GfK’s long-running consumer confidence index fell four points to minus 25 in April, following falls of two points and three points in March and February respectively.
The deepening concern was driven by perceptions of the UK economy, with a six-point slide in confidence for the next 12 months to minus 43, its lowest level since February 2023.
Confidence in personal finances over the coming year fell five points to minus four – one point lower than this time last year.
The major purchase index – an indicator of confidence in buying big ticket items – held steady, albeit at minus 18 but one point better than last April.
The only measure to improve was the savings index – often an indication that households are concerned about their finances and looking to build contingency funds – which is up five points to 32.

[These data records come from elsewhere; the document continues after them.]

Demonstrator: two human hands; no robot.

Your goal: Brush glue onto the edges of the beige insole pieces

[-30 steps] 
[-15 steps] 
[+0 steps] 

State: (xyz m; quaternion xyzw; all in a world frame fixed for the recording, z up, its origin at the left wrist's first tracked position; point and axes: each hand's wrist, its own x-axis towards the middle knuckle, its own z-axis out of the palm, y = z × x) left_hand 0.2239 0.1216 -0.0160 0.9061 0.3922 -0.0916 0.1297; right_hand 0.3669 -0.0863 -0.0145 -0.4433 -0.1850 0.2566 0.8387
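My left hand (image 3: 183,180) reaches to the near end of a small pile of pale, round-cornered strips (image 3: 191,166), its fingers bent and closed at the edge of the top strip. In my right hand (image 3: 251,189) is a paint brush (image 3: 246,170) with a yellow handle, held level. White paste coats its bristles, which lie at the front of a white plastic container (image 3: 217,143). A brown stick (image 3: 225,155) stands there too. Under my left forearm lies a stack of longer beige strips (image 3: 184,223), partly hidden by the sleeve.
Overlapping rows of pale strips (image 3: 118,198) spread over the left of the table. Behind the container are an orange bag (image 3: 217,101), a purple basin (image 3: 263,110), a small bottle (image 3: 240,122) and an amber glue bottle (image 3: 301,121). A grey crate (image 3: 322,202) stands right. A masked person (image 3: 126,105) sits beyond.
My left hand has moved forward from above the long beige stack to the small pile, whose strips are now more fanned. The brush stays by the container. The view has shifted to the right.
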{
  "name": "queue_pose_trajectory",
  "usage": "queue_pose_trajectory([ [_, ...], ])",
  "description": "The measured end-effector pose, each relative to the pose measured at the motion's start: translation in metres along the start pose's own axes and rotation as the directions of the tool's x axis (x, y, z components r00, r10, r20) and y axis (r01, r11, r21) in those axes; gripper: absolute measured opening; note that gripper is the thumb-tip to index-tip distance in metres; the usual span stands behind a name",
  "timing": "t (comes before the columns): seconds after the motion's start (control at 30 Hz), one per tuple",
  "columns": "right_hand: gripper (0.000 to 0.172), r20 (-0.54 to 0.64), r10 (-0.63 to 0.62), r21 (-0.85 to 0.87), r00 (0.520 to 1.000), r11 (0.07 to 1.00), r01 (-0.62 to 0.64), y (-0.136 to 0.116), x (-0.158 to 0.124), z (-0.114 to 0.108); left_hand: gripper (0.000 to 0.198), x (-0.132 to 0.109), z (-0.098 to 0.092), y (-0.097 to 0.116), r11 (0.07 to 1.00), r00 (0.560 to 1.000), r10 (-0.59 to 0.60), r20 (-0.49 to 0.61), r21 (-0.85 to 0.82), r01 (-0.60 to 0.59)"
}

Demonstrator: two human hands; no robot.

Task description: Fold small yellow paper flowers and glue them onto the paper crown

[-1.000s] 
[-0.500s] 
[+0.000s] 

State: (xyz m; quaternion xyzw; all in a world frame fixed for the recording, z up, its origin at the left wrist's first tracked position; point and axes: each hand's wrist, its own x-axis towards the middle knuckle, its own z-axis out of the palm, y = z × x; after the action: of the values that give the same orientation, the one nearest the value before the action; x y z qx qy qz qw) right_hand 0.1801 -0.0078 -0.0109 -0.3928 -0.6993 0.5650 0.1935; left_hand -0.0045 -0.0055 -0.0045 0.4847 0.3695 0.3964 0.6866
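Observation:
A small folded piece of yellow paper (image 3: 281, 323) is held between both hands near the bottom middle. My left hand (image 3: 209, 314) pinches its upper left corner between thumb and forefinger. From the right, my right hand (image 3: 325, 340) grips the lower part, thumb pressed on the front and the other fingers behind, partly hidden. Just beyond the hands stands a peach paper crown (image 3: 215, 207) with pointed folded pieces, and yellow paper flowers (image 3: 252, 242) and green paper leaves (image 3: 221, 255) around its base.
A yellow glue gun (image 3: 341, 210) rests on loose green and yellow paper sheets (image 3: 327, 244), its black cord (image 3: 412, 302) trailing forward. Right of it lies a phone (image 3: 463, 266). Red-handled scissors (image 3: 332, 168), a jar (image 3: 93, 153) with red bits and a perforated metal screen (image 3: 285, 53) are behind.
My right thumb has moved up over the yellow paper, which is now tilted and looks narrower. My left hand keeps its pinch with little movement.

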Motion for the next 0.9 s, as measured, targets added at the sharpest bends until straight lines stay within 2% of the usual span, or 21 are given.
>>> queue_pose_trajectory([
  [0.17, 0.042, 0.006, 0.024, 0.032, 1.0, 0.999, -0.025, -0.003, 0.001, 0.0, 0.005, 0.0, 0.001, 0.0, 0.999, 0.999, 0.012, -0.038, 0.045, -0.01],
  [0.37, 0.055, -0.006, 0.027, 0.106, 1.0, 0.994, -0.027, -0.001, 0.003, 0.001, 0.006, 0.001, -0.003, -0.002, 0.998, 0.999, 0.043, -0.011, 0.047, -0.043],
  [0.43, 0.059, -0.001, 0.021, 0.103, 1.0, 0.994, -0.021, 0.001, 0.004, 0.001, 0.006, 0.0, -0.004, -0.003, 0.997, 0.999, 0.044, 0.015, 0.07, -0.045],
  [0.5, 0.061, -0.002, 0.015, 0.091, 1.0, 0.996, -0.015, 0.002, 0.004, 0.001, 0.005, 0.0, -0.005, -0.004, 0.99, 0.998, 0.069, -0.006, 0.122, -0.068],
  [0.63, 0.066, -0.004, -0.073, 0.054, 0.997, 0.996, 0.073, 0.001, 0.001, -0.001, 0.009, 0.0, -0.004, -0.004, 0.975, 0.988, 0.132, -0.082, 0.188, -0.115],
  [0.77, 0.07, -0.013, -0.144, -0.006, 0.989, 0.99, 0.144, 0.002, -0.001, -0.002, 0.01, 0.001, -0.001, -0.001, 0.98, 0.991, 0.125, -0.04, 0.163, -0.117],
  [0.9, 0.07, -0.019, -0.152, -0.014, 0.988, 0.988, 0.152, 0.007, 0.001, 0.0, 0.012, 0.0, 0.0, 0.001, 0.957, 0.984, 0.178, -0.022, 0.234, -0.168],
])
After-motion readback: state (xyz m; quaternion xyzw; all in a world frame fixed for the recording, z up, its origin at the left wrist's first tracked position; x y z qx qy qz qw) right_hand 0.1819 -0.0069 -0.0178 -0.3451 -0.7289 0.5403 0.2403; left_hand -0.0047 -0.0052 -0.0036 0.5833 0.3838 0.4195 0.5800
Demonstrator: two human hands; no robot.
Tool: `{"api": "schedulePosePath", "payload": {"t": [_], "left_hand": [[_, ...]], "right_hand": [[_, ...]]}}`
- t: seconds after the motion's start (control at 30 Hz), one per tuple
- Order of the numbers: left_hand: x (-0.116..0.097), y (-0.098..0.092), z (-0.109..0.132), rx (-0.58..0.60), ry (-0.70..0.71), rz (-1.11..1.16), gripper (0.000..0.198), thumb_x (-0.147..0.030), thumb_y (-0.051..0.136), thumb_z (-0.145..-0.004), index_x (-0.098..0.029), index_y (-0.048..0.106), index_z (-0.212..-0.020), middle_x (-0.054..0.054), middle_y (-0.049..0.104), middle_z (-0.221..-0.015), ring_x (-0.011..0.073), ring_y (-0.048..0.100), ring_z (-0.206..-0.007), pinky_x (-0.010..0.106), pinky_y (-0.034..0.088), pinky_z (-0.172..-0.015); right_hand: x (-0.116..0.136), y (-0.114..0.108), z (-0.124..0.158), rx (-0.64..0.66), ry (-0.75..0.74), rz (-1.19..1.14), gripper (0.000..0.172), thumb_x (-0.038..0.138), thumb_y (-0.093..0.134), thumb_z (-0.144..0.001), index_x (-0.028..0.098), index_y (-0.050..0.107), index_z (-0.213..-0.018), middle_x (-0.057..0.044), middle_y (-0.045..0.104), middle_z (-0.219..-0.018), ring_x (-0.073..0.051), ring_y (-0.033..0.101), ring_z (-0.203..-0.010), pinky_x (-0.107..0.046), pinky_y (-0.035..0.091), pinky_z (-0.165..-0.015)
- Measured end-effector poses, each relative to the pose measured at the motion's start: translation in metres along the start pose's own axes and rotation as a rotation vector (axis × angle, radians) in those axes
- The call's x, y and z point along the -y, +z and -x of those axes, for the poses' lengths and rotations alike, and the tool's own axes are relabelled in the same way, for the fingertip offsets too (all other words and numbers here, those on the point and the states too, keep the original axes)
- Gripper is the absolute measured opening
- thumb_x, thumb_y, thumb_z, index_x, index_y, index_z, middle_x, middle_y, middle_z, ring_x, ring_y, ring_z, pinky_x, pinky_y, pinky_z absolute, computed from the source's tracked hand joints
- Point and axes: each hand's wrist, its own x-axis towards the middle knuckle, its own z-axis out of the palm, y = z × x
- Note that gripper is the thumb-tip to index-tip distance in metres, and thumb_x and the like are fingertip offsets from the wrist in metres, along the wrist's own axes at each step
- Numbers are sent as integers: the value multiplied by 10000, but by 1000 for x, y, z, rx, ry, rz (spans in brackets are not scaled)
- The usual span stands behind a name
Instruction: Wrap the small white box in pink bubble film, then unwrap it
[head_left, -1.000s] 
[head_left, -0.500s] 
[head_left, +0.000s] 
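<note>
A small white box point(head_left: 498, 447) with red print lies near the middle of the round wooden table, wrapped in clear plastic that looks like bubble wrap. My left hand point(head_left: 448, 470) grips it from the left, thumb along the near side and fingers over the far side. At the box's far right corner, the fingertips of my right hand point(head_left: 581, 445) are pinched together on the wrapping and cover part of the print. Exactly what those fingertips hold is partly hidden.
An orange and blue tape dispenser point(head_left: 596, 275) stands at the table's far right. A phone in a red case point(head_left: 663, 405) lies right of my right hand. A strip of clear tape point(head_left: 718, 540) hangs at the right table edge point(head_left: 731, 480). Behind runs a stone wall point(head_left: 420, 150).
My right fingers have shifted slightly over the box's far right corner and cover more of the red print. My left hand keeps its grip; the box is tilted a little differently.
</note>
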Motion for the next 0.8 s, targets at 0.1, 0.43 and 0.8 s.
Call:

Neil Bellamy, consumer insights director at GfK, said: “Consumers really do have the jitters now.
“It is a year since we last saw a monthly drop of this size, and we have to go back to October 2023 to find the last time consumer confidence was lower.
“Everyone is grappling with rapid price rises, especially at the fuel pumps, which are taking a dent out of household budgets, and people know further price hikes are coming.
“Consumer confidence is deteriorating sharply, with fuel prices and threats of more energy price increases acting as constant reminders of inflation.
“While the Gulf crisis is intensifying pressures, much of the current strain reflects earlier domestic cost increases.
“How long can all this disruption and pain continue?”